Hard question, for sure. With a n x m grid, we're asked to start at location (0, 0) and make our way
to (n - 1, m - 1). We can move up, down, left, and right. There are obstacles in the way, and we're
given k opportunities to destroy obstacles.

This is similar to a different problem where we need to travel from (0, 0) to (n - 1, m - 1). To
solve this, we can conduct a BFS and maintain the number of obstacles we can still destroy as part
of the state for each cell / node as we travese the graph. Like always, we maintain a set of seen
locations to avoid visiting the same cell twice. If we still have opportunities to destroy obstacles
remaining during our travels, we decrement the remain counter and pass this information to the next
step.

If we reach a cell and the neighbors are obstacles but we have no opportunities to destroy them, the
traversal for this path in the BFS ends.
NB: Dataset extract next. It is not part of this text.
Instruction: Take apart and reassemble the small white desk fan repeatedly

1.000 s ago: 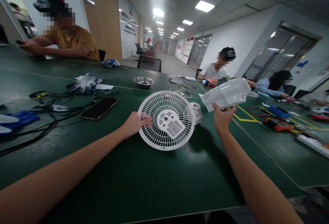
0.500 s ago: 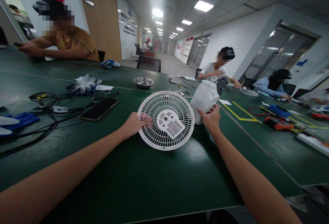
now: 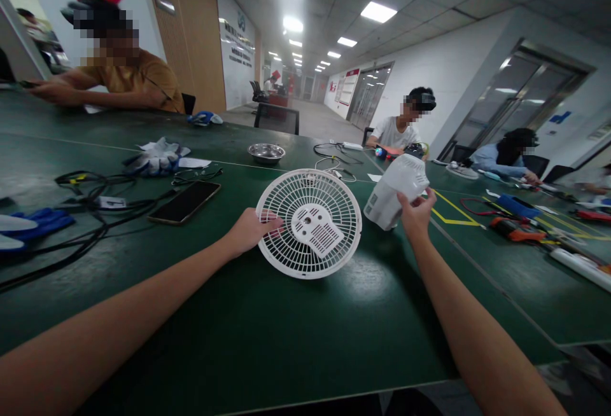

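My left hand (image 3: 255,231) is closed on the left rim of a round white fan grille (image 3: 310,244), thumb on the near face and other fingers behind the bars. The grille faces me, tilted, and a vented plate sits at its centre. To its right, my right hand (image 3: 416,211) grips a white plastic fan housing (image 3: 397,190) by its right side. That housing leans over the green table (image 3: 305,339), its vented end up and to the right. Whether its lower end touches the tabletop I cannot tell.
A phone (image 3: 185,202), black cables (image 3: 95,212) and work gloves (image 3: 157,156) lie to the left. Behind the grille stand a metal bowl (image 3: 266,152) and a white cable (image 3: 341,165). A multimeter (image 3: 518,231) lies right. Several people sit around the table.
My right hand first swung the housing down and left beside the grille, turning it more upright, then moved it back right. The small white vented part seen earlier is now hidden. My left hand stays put.
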The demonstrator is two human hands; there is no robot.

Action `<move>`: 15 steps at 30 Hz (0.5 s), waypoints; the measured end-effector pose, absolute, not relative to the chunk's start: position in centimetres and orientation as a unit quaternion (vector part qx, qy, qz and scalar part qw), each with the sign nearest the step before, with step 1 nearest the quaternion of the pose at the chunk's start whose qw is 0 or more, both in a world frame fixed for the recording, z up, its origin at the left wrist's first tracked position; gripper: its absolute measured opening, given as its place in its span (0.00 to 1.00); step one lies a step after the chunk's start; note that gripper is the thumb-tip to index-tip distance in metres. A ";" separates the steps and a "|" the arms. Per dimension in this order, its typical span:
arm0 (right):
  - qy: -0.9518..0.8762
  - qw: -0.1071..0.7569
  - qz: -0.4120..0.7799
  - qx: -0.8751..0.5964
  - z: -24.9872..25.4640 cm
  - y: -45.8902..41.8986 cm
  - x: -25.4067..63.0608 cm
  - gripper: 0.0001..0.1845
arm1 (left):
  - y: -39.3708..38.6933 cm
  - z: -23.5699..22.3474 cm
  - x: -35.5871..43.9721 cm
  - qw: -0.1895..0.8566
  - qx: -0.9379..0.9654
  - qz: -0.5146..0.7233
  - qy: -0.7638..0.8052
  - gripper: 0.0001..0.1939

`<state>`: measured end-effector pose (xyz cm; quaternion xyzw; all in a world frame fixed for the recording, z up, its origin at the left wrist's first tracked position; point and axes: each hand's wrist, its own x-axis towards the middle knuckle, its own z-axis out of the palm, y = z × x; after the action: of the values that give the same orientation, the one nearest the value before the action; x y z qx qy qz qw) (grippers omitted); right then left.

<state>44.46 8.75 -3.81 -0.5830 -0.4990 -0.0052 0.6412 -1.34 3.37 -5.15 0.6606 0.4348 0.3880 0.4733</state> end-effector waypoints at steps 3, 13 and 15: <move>-0.489 0.661 -0.038 -0.569 -2.7 8.3 43.9 0.45 | 3.3 -5.1 -1.3 0.479 0.660 0.387 0.430 0.14; -0.510 0.647 -0.156 -0.545 -0.9 5.8 41.5 0.43 | 2.9 -4.5 -1.1 0.484 0.650 0.384 0.442 0.13; -0.521 0.630 -0.184 -0.546 -0.2 4.8 40.1 0.44 | 2.8 -4.4 -1.0 0.484 0.648 0.391 0.439 0.11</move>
<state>40.09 4.82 -0.24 -0.5462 -0.5207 -0.1841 0.6298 -1.04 2.80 -4.36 0.6484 0.4393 0.3908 0.4836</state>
If we reach the destination, we return the number of steps,
otherwise we return -1.

The solution is as follows:


  class Solution:
      def shortestPath(self, grid: List[List[int]], k: int) -> int:
          n = len(grid)
          m = len(grid[0])

          def is_valid(row: int, col: int) -> bool:
              return -1 < row < n and -1 < col < m

          seen = {(0, 0, k)}
          queue = [(0, 0, k, 0)]
          directions = [(0, 1), (1, 0), (0, -1), (-1, 0)]

          while queue:
              curr_queue, queue = queue, []

              for row, col, remain, steps in curr_queue:
                  if row == n - 1 and col == m - 1:
                      return steps

                  for dy, dx in directions:
                      nrow, ncol = row + dy, col + dx

                      if is_valid(nrow, ncol):
                          if grid[nrow][ncol] == 0:
                              if (nrow, ncol, remain) not in seen:
                                  seen.add((nrow, ncol, remain))
                                  queue.append((nrow, ncol, remain, steps + 1))
                          elif remain and (nrow, ncol, remain - 1) not in seen:
                              seen.add((nrow, ncol, remain - 1))
                              queue.append((nrow, ncol, remain - 1, steps + 1))

          return -1


_ Time Complexity:

  O(n * k) - BFS takes O(n) time. For each cell, at most, it will be visited k times.

_ Space Complexity:

  O(n * k) - We use a queue to implement BFS and can contain states with k.